Source: Cameron Dixon

Continuity Notes:
  • Who’s Afraid of the Big Bad Wolf: There are far too many “Bad Wolf” references in the previous stories to enumerate here; suffice it to say that there’s one to be seen in every story to date with the Ninth Doctor and Rose, and that they noticed this explicitly in the previous episode, Boom Town.

    Perhaps the easiest example to find of such references, the first of these two episodes is entitled Bad Wolf. To keep this ongoing theme a secret, this title was the last of the first series episodes to be revealed. In this episode, Rose is again wearing a red hood and "the Bad Wolf Corporation" is the name of the organization running the GameStation.

    In The Parting of the Ways the Doctor asks the Emperor Dalek to explain "Bad Wolf," but he cannot.  The phrase is later found in graffiti surrounding Rose.  After absorbing time vortex energy from the TARDIS, Rose reveals herself to be responsible for leaving the phrase "Bad Wolf" through time and space to tell herself to return to the TARDIS.

    During Bad Wolf the official Doctor Who website was themed to look like the Big Brother website, and sponsored by Bad Wolf TV.

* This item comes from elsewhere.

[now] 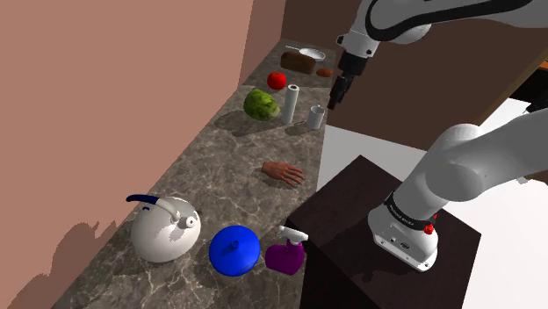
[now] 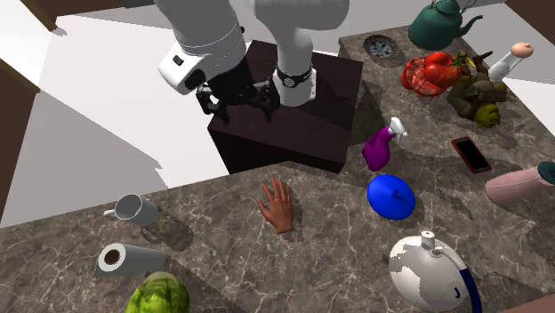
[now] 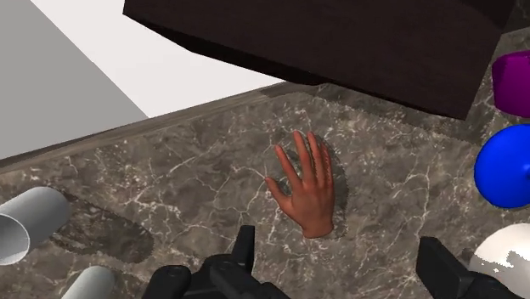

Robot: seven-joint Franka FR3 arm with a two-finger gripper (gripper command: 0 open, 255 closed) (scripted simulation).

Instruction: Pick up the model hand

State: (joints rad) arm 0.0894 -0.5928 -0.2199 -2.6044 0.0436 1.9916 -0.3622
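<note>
The pick-up has not begun in any real sense: the model hand (image 2: pixel 277 206) lies flat and untouched on the dark marbled surface (image 2: pixel 222 258), palm down with its fingers spread toward the edge that borders the stand (image 2: pixel 298 133). It sits close to that edge, about midway along it. The white mug (image 2: pixel 133 210) is well apart on one side, and the purple spray bottle (image 2: pixel 381 147) and a blue domed lid (image 2: pixel 391 196) are on the other. The robot's hand (image 3: pixel 338 246) is wide open and holds nothing. In the wrist view its two black fingers stand far apart with the model hand ahead of them and roughly between their lines, and neither finger touches it. In the shoulder view it hangs well above the surface, so I judge the aiming to be roughly done. What is left is the descent, straddling the palm or wrist, closing and lifting. The model hand lies low and flat, so I expect the fingers must come almost to the surface to get a hold. As for writing, a short line of dark lettering (image 1: pixel 402 213) runs along the arm's lowest white link, too small to read. No label or brand can be made out on the bottle, the lid, the mug or the white kettle (image 2: pixel 431 271).
</note>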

  • At the end of the previous episode, Boom Town, the Doctor sets course for the planet Raxacoricofallapatorius. Here, he claims to have travelled from Raxacoricofallapatorius to 14th-century Kyoto, Japan, and thence to the Game Station. However, it is possible that he’s referring to an entirely different visit to Raxacoricofallapatorius, or that it took him longer than expected to reach the planet, in which case there is still room to fit in further adventures for the Ninth Doctor, Rose, and Jack between Boom Town and Bad Wolf. (However, Rose does explicitly state in The Parting of the Ways that Boom Town was the last time she’d seen Mickey.)
  • When Lynda asks how the Doctor could possibly have been alive a century ago, he jokes that he moisturises, probably as a reference to Cassandra from The End of the World.
  • The Face of Boe is identified as the oldest inhabitant of the Isop Galaxy, which the First Doctor visited way back in The Web Planet.
  • When the contestants are “disintegrated” on the Game Station, a small pile of dust remains on the floor; however, as it’s later revealed that they are being transmatted away, obviously it can’t be their remains. The dust may be zanium, mentioned in The Twin Dilemma as evidence of extra-terrestrial kidnapping; the novelisation expanded on this by revealing that it’s a powdery residue that crystalises out of the space formerly occupied by a mass that has just been transmatted away.
  • The name Torchwood made it first appearance in the episode Bad Wolf. When Rose is playing the Weakest Link, one of the contestants is asked the question "The Kobolt pyramid is built on the ruins of what ancient Earth institute?" the player guesses wrong and the Anne-droid replies "No...Torchwood".
  • Dalek continuity, which was already very messy, is made a little messier here. An Emperor Dalek is first seen in the Second Doctor story, The Evil of the Daleks. From Genesis of the Daleks onward, Davros, the creator of the Daleks, is often seen in charge of one faction of Daleks, and in Rememberance of the Daleks is even addressed as their emperor. It's extremely murky, however, whether the Emperor from The Evil of the Daleks, the Emperor here, and Davros, are all supposed to be the same person, or three entirely different megalomaniacs in bonded polycarbite armour.